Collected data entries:
+--
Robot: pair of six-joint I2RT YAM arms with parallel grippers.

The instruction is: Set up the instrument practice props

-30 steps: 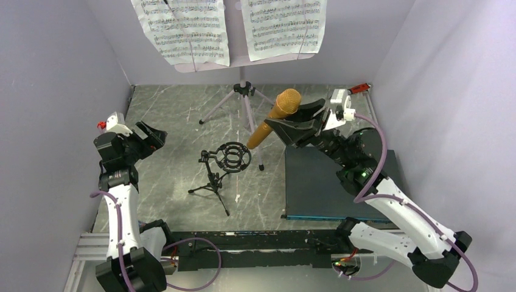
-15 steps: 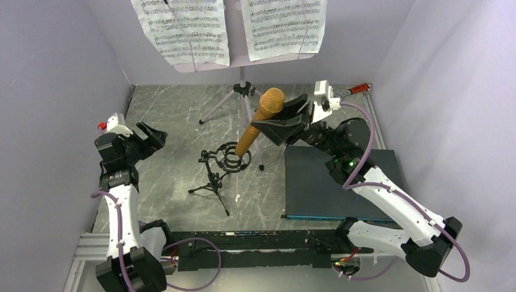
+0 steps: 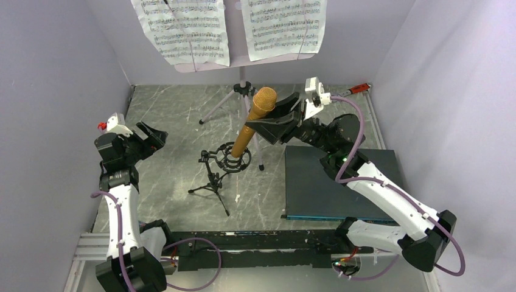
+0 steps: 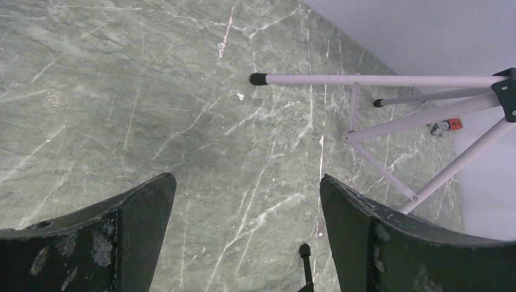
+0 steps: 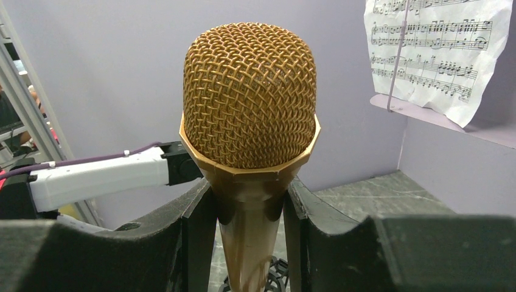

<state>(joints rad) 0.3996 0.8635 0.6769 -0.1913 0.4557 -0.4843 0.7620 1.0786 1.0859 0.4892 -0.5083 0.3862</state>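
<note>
We are seating the gold microphone [image 3: 250, 126], clenched in the right gripper [image 5: 249, 210] jaws, at the mic stand [image 3: 226, 161] ring; next, lower it straight. Left gripper [image 4: 246, 185] jaws are released.

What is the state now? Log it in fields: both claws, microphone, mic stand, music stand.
left claw: open, empty
right claw: shut on gold microphone
gold microphone: tilted, head up, tail at the ring mount; seated or not, cannot tell
black tripod mic stand: standing upright
music stand: upright at back, two sheet-music pages on it
</note>
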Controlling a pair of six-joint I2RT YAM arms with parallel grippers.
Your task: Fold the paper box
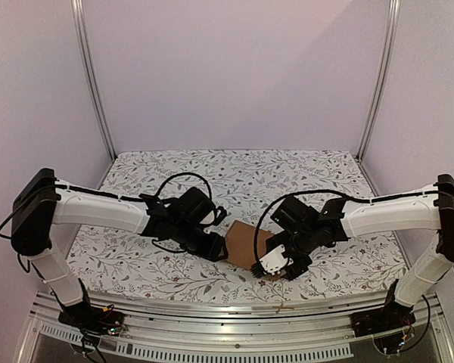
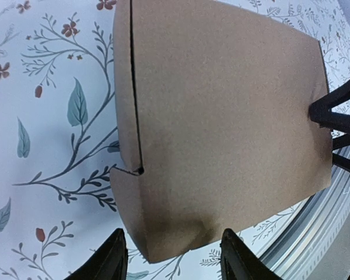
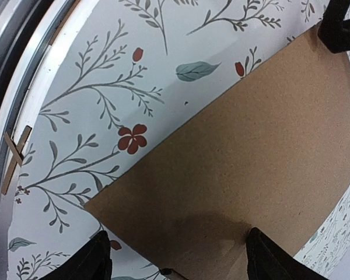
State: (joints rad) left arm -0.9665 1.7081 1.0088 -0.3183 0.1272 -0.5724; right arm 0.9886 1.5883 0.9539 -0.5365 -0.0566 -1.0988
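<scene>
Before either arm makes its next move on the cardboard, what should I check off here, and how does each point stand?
1. The paper box lies on the floral cloth between both arms: ok.
2. The left gripper is open, astride one end of the box: ok.
3. The right gripper is open above the opposite end: ok.
4. Any fingertip already touching the cardboard: cannot tell.
5. The box is clear of the metal rail at the table's near edge: ok.
</scene>
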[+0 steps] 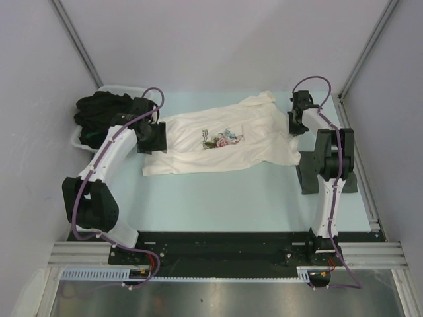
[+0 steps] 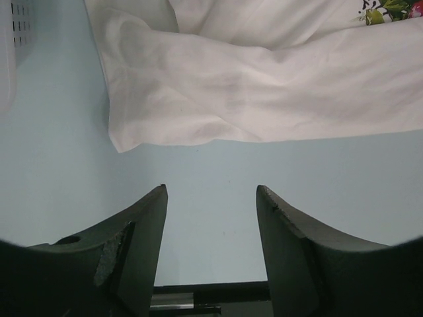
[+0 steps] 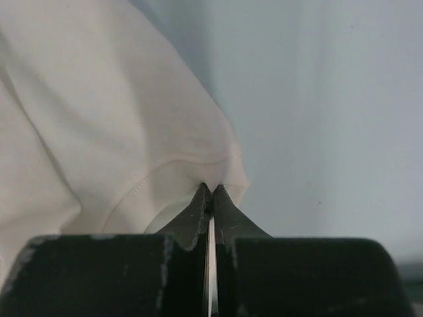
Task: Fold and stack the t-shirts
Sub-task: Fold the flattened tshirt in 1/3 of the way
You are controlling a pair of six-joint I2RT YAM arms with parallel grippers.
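Flattening the cream tee (image 1: 218, 142) before the first fold is my read of the step. Your left hand (image 2: 211, 191) is wide open and empty, hovering over bare surface (image 1: 218, 198) just short of the tee's hem corner. Bring it forward onto that corner and pinch both layers, not only the top one. The tee lies mid-surface, hem to the left and sleeves to the right, rumpled along the near edge. Your right hand (image 3: 211, 193) is pinched closed on a stitched edge of the cloth at the tee's right end. Hold that grip low and pull gently away from the left hand, so the wrinkles come out without dragging the tee off centre. Containers: one tub (image 1: 80, 142), far left corner. It holds a heap of dark tees (image 1: 102, 109); I can't tell how many.
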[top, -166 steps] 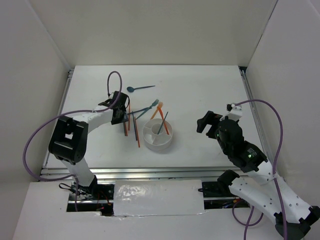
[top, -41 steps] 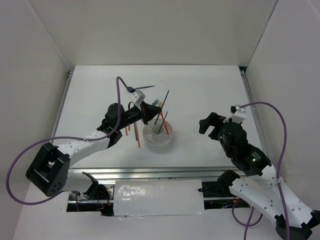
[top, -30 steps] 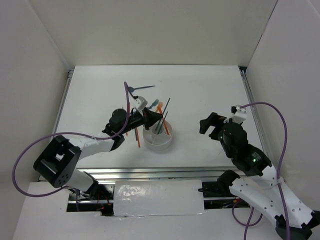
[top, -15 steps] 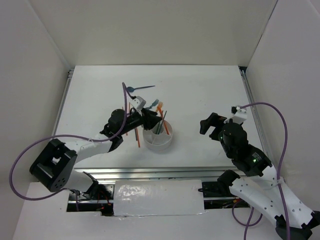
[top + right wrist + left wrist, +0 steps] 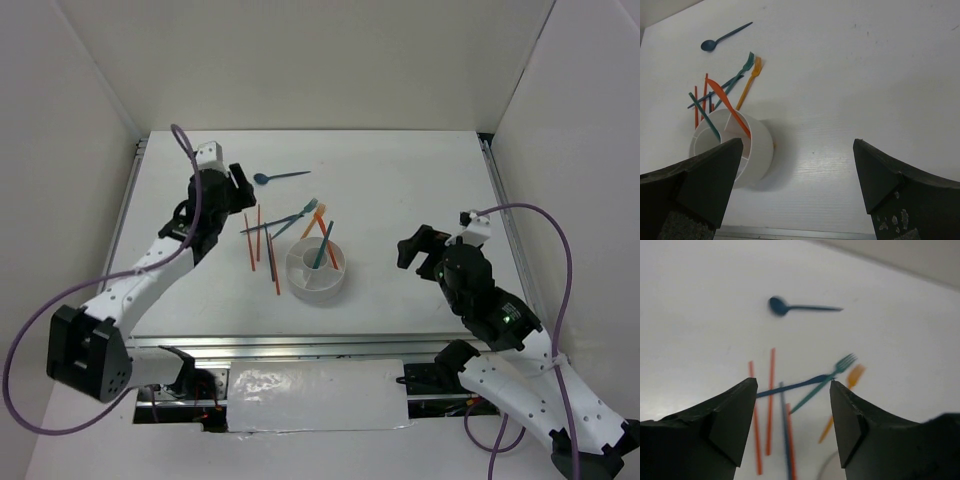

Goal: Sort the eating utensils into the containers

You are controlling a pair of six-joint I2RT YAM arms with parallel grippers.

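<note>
Hovering over the white table (image 5: 400, 180), the right fingers (image 5: 705, 175) are standing wide apart and empty. Beyond them, a dark teal chopstick (image 5: 322, 246) and an orange plastic piece (image 5: 727, 107) are leaning in the round white plastic divided holder (image 5: 315, 292). Thin orange chopsticks (image 5: 249, 243) are lying loose just left of it, with a teal fork (image 5: 742, 70) and an orange fork (image 5: 751, 77) behind. Farther back, the left fingers (image 5: 725, 425) are spread, gripping nothing, near the dark blue spoon (image 5: 276, 178).

Your tabletop (image 5: 400, 180): plain white. Holder (image 5: 315, 294): white, dividers white too. Spoon (image 5: 280, 177): dark blue. Teal fork (image 5: 746, 64); orange fork (image 5: 752, 75). Loose chopsticks (image 5: 259, 232): mostly orange, one dark. Inside holder you see dark teal stick (image 5: 318, 257), orange stick (image 5: 332, 256). Left claw (image 5: 792, 385), right claw (image 5: 798, 142): black. Cables (image 5: 515, 202): purple.
</note>
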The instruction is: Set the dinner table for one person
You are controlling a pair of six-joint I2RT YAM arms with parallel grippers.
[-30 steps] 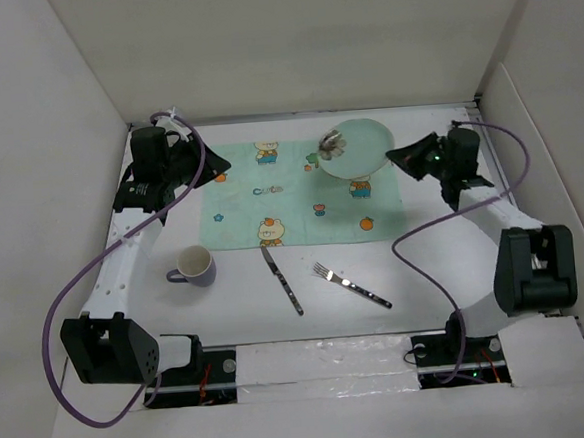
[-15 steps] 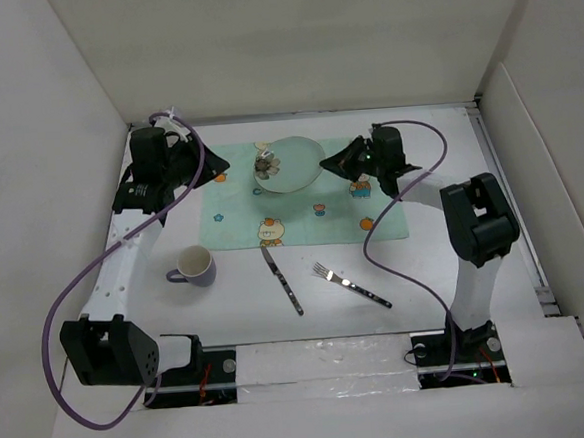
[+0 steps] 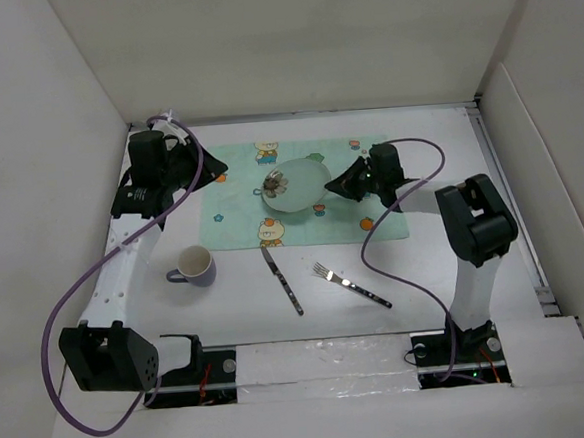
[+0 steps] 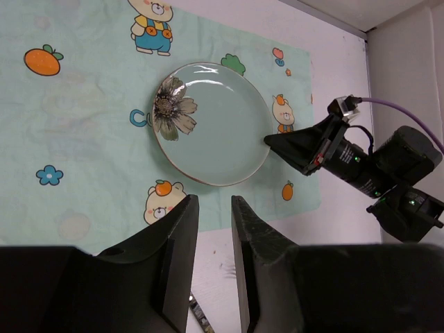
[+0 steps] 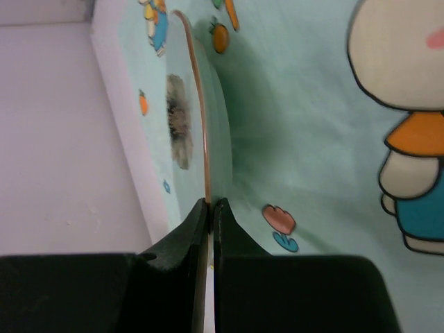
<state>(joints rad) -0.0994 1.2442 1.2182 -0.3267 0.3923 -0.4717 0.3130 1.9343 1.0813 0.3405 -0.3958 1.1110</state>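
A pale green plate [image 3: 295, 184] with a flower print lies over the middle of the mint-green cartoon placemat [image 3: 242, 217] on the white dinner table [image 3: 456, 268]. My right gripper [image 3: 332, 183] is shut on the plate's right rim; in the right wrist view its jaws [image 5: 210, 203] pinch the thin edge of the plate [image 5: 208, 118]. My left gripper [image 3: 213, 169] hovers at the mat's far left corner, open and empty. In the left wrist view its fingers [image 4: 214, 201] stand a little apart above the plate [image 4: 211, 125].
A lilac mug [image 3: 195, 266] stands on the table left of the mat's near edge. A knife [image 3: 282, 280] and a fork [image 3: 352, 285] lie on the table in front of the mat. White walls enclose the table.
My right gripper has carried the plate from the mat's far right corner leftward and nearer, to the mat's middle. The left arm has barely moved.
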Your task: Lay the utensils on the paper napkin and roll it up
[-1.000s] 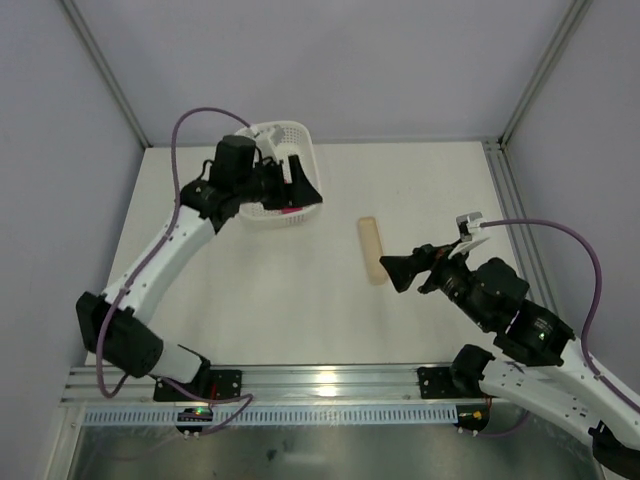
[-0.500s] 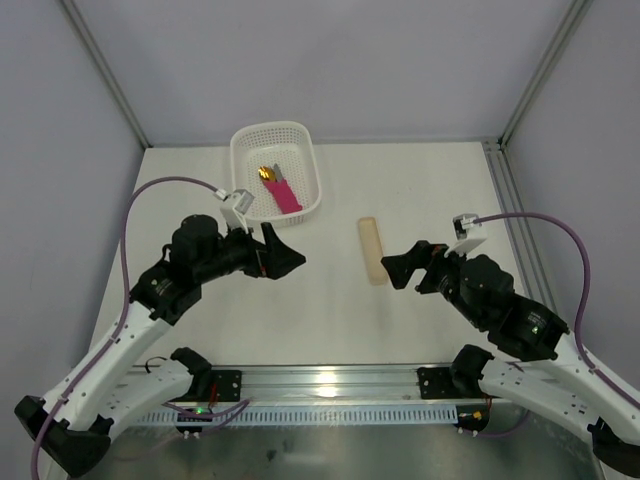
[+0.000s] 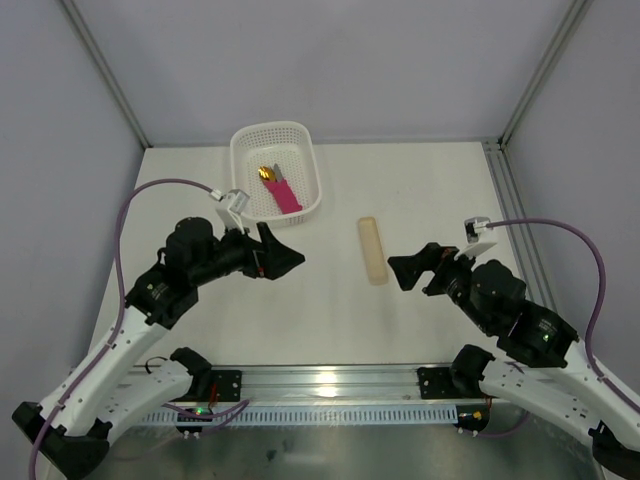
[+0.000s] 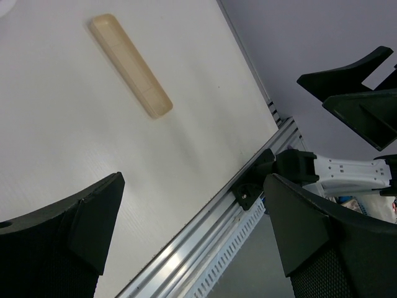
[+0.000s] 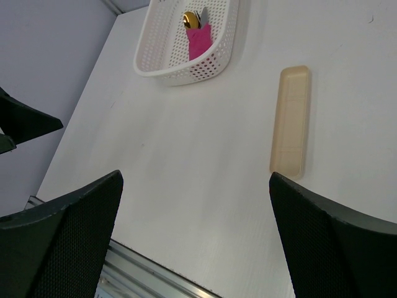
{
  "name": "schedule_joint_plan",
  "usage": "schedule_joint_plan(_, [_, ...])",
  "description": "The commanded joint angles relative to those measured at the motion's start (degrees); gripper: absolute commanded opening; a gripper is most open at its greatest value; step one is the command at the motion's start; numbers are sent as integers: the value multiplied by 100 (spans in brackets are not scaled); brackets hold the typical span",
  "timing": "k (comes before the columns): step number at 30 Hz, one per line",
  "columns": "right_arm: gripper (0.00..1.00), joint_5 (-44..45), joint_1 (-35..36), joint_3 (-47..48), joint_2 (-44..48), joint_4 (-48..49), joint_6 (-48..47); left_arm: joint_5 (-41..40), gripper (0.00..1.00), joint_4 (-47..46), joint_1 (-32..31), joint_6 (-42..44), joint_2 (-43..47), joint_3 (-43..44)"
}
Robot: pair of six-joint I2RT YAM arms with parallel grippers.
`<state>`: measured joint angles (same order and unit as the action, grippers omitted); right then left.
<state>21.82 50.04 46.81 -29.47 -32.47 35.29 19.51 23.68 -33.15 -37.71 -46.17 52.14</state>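
Left claw [image 3: 287, 256] and right claw [image 3: 400, 273] both hang wide open, empty. Right wrist cam shows utensils [image 5: 190, 20] and paper napkin [image 5: 199, 42] in the white basket [image 5: 205, 69]; left wrist cam only gets the beige strip [image 4: 130, 65].

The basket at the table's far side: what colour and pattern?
White basket, perforated all over with small holes; clearest in the right wrist view.

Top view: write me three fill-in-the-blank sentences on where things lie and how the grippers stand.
The utensils and the pink napkin lie in the white ____. The beige strip lies nearer the ____ arm's fingers. The left gripper and the right gripper both stand ____.
Missing words: basket; right; open.
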Motion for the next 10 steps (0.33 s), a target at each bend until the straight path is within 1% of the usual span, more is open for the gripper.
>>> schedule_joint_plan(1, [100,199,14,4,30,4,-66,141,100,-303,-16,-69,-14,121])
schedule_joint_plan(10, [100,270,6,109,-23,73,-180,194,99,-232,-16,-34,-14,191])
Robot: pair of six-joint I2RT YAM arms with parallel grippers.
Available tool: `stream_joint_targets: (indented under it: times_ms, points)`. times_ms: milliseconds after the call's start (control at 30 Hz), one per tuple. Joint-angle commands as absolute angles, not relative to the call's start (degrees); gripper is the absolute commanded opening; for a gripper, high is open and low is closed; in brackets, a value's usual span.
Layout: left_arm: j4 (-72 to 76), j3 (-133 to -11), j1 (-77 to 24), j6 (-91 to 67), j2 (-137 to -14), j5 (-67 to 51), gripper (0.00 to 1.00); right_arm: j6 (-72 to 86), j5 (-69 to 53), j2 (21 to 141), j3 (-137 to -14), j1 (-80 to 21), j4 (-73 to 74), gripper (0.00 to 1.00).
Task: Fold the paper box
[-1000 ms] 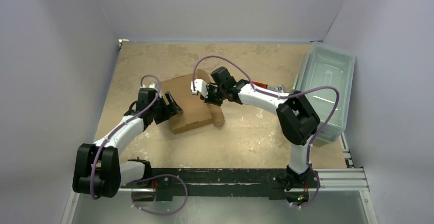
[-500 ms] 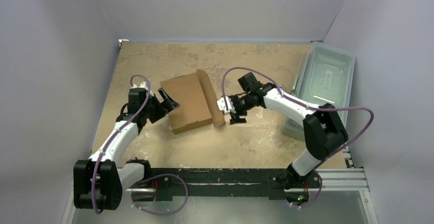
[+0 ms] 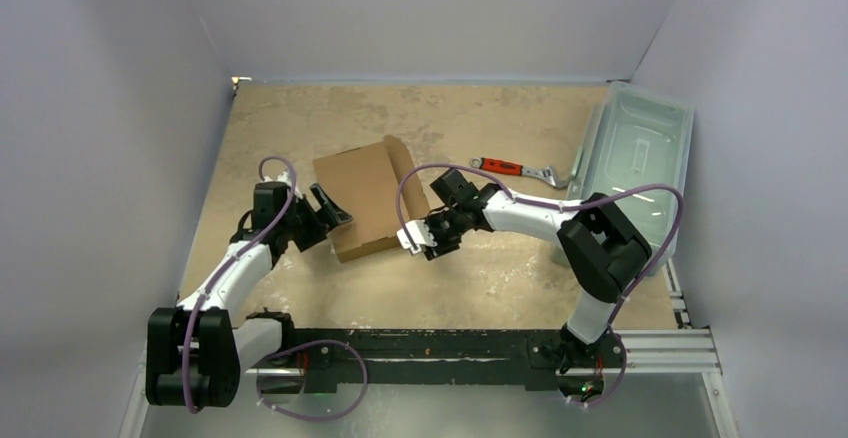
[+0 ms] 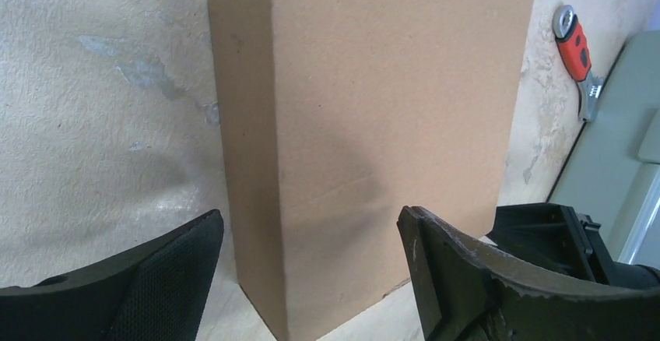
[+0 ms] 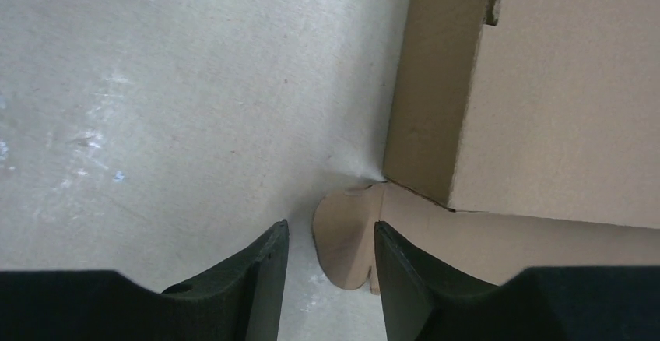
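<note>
The left gripper (image 4: 311, 216) stands wide, its two black fingers (image 4: 159, 271) spread to either side of the near corner of the plain brown cardboard paper box (image 4: 373, 100). Whether either pad touches the card I cannot tell. The right gripper (image 5: 331, 230) is only partly spread, with a narrow gap between its dark fingers (image 5: 253, 282). A rounded cardboard tab (image 5: 348, 251) that sticks out at the foot of the box's corner lies in that gap, not pinched, since a strip of table surface shows between the tab and one finger. Seen from above, the paper box sits as a shallow rectangular block near the middle of the worn tan table (image 3: 300, 118), with a long flap (image 3: 405, 173) raised along its right side. The left gripper is at the box's left edge and the right gripper at its near right corner, so the box lies between the two arms. Further right and well apart from the box, a red-handled adjustable wrench (image 3: 515, 169) lies flat on the table — just beside the translucent grey-green plastic bin (image 3: 640, 158) at the table's right edge.
</note>
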State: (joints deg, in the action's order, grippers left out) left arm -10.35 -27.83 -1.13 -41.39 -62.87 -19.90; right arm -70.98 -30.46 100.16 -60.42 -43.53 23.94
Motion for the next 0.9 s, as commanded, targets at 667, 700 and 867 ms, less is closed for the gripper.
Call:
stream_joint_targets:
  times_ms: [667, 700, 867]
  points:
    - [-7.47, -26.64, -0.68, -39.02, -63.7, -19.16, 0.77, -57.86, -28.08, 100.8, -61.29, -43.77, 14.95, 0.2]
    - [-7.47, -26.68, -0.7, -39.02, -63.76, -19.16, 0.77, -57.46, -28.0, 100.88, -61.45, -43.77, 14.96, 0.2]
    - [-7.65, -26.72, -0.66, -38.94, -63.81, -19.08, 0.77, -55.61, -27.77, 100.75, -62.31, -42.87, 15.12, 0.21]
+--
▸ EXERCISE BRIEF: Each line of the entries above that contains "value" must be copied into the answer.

▸ YOUR SOLUTION:
  "description": "The commanded joint angles relative to those measured at the motion's start (degrees); gripper: absolute commanded opening; a gripper is most open at its greatest value; step one is the command at the motion's start; numbers are sent as integers: the value multiplied by 100 (spans in brackets are not scaled); brackets hold the typical span",
Available tool: `stream_joint_targets: (indented under it: times_ms, points)`. times_ms: milliseconds after the call's start (control at 30 Hz), one per tuple. Joint-angle commands as absolute angles, not relative to the call's start (degrees); gripper is the absolute commanded opening; for a gripper, high is open and low is closed; in brackets, a value's usual span.

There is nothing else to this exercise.